WHAT IS EXPECTED: Give back exactly the lines of the material below, starting with the line with "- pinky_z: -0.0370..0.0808" and going on through the line with "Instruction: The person".

[Start of section]

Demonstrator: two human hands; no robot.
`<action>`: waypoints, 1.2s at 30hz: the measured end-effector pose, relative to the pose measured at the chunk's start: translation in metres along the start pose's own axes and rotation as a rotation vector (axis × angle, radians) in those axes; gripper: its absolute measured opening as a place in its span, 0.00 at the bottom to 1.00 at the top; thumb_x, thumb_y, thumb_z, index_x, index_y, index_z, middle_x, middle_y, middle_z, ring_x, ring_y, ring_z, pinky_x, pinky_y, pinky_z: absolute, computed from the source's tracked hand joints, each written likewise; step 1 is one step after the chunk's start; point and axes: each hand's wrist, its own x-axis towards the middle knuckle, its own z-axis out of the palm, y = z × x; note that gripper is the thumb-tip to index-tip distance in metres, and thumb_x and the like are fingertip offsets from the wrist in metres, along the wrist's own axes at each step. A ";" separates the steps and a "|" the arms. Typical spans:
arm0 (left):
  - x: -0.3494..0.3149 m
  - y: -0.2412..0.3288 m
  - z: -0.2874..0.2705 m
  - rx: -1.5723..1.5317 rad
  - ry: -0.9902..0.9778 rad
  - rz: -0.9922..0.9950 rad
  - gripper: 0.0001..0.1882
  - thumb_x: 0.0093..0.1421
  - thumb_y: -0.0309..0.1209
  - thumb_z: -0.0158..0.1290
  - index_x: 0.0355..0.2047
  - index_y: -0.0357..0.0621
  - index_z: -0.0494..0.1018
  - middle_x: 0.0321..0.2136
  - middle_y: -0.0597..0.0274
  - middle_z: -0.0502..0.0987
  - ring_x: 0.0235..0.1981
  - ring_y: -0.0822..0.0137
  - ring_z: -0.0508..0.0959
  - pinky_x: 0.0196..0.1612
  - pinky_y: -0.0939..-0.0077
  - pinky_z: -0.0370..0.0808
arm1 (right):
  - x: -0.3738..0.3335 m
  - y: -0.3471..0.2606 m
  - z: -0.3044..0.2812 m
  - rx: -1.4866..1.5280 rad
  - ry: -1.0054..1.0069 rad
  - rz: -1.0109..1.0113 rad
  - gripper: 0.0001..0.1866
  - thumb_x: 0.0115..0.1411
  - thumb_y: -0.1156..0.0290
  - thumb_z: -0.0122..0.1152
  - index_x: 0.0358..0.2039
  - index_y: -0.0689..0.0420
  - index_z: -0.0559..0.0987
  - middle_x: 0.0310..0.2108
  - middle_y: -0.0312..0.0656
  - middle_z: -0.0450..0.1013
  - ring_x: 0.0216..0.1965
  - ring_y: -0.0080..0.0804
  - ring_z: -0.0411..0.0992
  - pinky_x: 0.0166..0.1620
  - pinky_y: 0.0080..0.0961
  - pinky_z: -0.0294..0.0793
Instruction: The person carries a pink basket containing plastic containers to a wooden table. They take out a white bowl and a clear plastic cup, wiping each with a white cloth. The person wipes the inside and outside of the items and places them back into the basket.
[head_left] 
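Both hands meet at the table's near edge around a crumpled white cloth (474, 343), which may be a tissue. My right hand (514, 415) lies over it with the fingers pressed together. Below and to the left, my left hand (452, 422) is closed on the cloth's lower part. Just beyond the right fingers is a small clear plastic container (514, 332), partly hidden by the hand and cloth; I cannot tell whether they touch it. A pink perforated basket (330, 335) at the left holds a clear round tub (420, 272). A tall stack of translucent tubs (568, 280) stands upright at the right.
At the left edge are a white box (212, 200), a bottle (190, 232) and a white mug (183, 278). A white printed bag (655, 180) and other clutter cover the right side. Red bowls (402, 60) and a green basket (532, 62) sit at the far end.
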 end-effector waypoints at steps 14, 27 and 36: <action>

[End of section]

RESPONSE AREA:
  - pinky_z: -0.0370..0.0808
arm1 (right):
  - x: -0.3738..0.3335 m
  - y: -0.3471..0.2606 m
  - z: -0.3044..0.2812 m
  - rx: -1.4866..1.5280 rad
  - ry: -1.0054..1.0069 rad
  - rz: -1.0109..1.0113 rad
  - gripper: 0.0001..0.1866
  - thumb_x: 0.0115..0.1411
  - thumb_y: -0.1156..0.0290
  - thumb_z: -0.0122..0.1152
  - index_x: 0.0358..0.2039
  - index_y: -0.0689..0.0420
  - index_z: -0.0559..0.0987
  - middle_x: 0.0310..0.2108
  - middle_y: -0.0312..0.0656
  - middle_z: -0.0450..0.1013
  - ring_x: 0.0216..0.1965
  - ring_y: -0.0080..0.0804
  - ring_z: -0.0411..0.0992
  - pinky_x: 0.0166..0.1620
  - pinky_y: 0.0080..0.0961
  - pinky_z: -0.0294..0.0793
Instruction: The person carries a pink basket containing plastic containers to a wooden table. They take out a white bowl and a clear plastic cup, wiping each with a white cloth. The person wipes the inside and outside of the items and places them back into the basket.

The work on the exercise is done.